### [What the task asks]
Tell how many lines of the data below have the string "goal" in them. Say nothing more.

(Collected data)

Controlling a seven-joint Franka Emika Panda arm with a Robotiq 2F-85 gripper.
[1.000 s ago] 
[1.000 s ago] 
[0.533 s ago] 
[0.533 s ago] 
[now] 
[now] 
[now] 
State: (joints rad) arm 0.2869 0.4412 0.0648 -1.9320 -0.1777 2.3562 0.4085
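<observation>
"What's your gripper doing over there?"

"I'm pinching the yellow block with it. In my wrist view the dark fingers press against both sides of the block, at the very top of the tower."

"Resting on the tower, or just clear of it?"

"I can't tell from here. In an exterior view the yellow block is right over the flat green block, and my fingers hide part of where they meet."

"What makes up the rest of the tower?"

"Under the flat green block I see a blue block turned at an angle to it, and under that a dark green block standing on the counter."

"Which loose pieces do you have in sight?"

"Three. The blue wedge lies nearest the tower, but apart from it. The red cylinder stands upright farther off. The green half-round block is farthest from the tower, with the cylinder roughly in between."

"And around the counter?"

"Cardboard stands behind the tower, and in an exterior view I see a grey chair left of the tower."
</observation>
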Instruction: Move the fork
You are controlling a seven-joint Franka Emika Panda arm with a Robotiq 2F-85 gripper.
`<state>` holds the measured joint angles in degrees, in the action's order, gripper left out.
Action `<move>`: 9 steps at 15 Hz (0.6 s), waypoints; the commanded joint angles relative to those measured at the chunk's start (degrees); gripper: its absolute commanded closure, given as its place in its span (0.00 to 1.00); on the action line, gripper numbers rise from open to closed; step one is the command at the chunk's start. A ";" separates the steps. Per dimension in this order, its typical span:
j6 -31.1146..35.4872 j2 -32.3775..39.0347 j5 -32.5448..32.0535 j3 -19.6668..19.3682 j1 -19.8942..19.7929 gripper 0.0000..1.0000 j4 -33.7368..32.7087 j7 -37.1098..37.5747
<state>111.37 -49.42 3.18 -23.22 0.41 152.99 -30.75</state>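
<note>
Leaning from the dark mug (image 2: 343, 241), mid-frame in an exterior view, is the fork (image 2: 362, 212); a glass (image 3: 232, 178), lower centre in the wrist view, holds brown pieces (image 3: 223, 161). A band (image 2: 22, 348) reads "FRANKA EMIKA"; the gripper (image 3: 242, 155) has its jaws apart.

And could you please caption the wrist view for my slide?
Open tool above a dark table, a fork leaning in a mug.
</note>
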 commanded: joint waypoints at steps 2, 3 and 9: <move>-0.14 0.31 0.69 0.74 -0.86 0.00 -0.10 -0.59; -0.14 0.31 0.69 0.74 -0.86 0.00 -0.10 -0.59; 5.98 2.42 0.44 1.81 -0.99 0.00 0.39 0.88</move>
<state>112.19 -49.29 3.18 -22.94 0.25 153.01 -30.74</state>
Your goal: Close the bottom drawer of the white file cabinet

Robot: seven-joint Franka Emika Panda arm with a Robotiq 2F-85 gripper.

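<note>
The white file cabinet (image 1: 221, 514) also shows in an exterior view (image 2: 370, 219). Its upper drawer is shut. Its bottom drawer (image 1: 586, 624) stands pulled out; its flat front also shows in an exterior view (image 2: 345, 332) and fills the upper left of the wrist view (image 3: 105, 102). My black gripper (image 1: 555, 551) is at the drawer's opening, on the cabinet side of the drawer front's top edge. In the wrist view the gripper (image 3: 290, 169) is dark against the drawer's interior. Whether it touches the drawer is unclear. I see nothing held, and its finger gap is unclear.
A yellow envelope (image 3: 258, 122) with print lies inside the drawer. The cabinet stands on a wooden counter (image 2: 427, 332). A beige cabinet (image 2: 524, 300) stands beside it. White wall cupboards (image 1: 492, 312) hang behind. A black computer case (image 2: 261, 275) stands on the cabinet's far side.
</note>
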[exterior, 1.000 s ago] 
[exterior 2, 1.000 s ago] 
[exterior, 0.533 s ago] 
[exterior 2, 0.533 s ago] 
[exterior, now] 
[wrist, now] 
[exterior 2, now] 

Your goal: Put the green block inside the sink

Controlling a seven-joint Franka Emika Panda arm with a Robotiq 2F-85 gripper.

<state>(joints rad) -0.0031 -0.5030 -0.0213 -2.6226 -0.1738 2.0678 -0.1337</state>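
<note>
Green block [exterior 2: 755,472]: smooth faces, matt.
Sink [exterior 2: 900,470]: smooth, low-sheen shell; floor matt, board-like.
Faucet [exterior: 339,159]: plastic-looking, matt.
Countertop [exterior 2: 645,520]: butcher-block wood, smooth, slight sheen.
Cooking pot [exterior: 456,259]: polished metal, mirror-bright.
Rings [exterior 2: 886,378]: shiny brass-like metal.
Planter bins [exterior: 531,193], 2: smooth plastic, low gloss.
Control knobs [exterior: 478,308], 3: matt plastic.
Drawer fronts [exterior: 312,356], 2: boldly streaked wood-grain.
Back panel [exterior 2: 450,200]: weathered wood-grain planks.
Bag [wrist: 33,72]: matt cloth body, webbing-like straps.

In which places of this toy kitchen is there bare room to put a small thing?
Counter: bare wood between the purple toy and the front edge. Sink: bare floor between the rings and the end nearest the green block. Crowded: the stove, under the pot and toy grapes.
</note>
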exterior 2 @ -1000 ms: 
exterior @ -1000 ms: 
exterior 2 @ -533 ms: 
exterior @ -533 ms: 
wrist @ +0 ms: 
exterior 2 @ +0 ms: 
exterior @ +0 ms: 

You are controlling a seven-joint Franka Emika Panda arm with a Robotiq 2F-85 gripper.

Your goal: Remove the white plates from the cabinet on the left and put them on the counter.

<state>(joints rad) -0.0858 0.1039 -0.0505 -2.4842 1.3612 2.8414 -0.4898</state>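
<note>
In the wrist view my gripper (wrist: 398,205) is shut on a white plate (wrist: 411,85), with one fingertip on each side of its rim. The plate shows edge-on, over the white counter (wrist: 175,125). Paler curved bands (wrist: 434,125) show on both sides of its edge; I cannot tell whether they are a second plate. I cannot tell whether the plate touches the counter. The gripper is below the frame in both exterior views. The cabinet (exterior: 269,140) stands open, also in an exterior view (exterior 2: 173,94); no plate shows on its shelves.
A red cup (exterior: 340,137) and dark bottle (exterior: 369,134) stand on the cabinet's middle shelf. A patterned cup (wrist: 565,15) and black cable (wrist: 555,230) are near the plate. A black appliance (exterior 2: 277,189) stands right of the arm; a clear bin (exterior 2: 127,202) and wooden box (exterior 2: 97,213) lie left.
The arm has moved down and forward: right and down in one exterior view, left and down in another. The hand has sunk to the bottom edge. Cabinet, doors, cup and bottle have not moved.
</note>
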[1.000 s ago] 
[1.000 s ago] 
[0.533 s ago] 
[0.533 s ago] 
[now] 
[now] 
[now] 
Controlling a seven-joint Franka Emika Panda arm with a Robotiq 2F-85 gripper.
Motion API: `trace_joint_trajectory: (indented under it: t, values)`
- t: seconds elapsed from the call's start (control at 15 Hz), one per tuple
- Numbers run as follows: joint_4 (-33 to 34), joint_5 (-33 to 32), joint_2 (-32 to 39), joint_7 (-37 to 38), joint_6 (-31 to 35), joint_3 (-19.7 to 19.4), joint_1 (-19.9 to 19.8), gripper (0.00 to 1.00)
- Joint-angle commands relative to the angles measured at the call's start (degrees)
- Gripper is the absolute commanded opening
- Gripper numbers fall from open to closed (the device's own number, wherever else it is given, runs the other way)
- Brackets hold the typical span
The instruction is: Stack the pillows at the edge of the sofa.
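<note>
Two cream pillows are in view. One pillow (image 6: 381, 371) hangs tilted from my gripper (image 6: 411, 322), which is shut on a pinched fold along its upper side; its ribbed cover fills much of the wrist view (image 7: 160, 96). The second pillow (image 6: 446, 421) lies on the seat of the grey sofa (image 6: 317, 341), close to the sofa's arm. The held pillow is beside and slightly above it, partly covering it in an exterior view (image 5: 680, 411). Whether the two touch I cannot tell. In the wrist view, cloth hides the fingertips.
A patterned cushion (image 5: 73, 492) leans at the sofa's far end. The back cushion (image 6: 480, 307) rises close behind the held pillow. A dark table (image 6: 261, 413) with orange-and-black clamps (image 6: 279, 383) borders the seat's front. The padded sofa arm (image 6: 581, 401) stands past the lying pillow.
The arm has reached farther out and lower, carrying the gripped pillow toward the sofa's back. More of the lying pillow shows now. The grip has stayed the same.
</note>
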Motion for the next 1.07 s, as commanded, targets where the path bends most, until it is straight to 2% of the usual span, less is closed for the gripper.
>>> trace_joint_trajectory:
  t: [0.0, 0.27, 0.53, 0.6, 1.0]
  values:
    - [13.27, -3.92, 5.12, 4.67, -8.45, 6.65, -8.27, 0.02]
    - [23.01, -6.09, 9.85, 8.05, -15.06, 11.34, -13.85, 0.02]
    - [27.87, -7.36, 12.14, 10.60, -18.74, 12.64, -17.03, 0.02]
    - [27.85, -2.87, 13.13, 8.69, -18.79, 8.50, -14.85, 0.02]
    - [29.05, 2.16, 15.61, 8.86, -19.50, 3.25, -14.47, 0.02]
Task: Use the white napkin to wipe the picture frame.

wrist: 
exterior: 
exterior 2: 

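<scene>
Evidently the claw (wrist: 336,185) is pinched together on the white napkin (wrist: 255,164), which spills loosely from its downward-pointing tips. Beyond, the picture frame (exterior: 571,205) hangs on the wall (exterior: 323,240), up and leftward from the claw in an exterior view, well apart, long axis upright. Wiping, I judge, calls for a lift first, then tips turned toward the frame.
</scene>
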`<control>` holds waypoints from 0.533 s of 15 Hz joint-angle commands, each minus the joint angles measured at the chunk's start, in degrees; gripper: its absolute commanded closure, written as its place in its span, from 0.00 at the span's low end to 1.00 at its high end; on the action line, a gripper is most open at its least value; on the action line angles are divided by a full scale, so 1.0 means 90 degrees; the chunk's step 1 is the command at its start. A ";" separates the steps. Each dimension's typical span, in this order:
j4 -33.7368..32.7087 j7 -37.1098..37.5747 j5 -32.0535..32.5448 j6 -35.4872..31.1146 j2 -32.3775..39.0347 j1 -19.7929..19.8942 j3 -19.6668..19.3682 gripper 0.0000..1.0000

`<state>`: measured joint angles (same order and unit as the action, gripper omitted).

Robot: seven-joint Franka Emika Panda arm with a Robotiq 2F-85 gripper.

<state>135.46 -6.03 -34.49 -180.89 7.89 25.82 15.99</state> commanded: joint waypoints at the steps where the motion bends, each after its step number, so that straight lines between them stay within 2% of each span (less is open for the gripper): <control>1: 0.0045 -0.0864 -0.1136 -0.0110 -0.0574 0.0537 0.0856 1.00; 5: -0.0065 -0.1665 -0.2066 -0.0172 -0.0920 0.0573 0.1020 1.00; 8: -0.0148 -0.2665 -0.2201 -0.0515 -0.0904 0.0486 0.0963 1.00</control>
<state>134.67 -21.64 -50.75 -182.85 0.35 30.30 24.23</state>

### [Your response]
3